-- Opening Marker --

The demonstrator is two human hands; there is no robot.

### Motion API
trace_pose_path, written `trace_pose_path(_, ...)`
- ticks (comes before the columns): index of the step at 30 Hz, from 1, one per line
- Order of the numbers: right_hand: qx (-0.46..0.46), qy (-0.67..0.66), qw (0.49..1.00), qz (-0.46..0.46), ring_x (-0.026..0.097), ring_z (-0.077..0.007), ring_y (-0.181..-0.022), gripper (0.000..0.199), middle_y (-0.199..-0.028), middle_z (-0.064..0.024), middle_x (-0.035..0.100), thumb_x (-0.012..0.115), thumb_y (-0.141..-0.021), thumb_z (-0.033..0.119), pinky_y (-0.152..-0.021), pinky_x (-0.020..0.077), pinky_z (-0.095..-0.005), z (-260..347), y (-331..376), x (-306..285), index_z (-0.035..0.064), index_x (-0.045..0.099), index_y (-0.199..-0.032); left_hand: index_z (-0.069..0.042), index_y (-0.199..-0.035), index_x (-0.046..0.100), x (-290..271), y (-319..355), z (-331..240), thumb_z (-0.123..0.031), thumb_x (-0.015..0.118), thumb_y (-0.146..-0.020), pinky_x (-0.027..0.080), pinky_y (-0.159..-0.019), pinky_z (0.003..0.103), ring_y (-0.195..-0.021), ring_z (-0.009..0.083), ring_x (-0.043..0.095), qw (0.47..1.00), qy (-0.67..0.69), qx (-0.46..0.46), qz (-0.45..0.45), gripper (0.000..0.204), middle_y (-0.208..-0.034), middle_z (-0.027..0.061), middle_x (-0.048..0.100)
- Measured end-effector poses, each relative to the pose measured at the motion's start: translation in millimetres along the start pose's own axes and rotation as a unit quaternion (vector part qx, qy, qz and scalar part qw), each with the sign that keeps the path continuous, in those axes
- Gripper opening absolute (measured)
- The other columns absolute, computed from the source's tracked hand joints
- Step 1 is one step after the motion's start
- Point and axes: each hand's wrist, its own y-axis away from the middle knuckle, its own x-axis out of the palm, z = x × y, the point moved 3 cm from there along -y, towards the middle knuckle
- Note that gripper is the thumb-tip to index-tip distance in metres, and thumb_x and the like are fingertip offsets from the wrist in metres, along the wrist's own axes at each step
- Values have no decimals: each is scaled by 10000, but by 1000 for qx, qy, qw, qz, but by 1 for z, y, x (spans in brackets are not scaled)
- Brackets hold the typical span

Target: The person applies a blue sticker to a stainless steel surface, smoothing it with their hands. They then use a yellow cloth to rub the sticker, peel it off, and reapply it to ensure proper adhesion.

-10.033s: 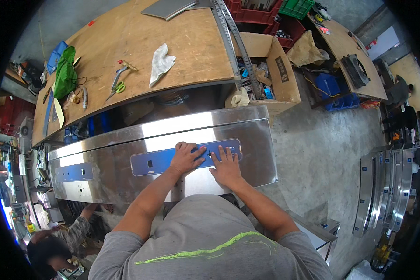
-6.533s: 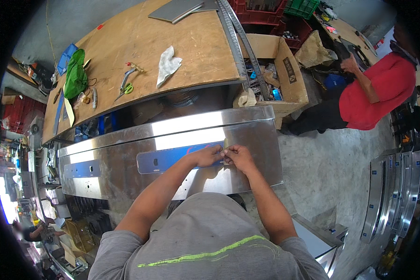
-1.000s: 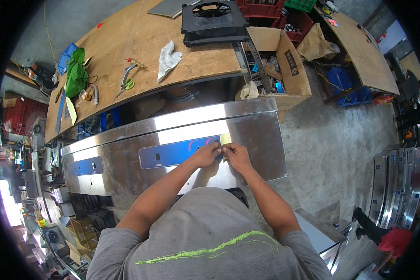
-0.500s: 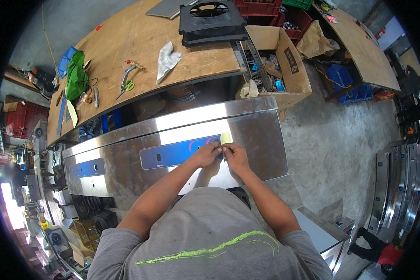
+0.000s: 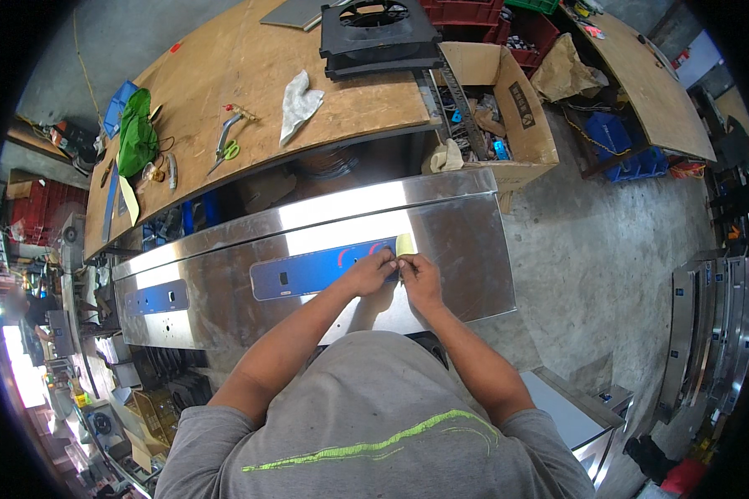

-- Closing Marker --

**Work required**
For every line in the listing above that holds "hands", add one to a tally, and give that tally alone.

**Task output**
2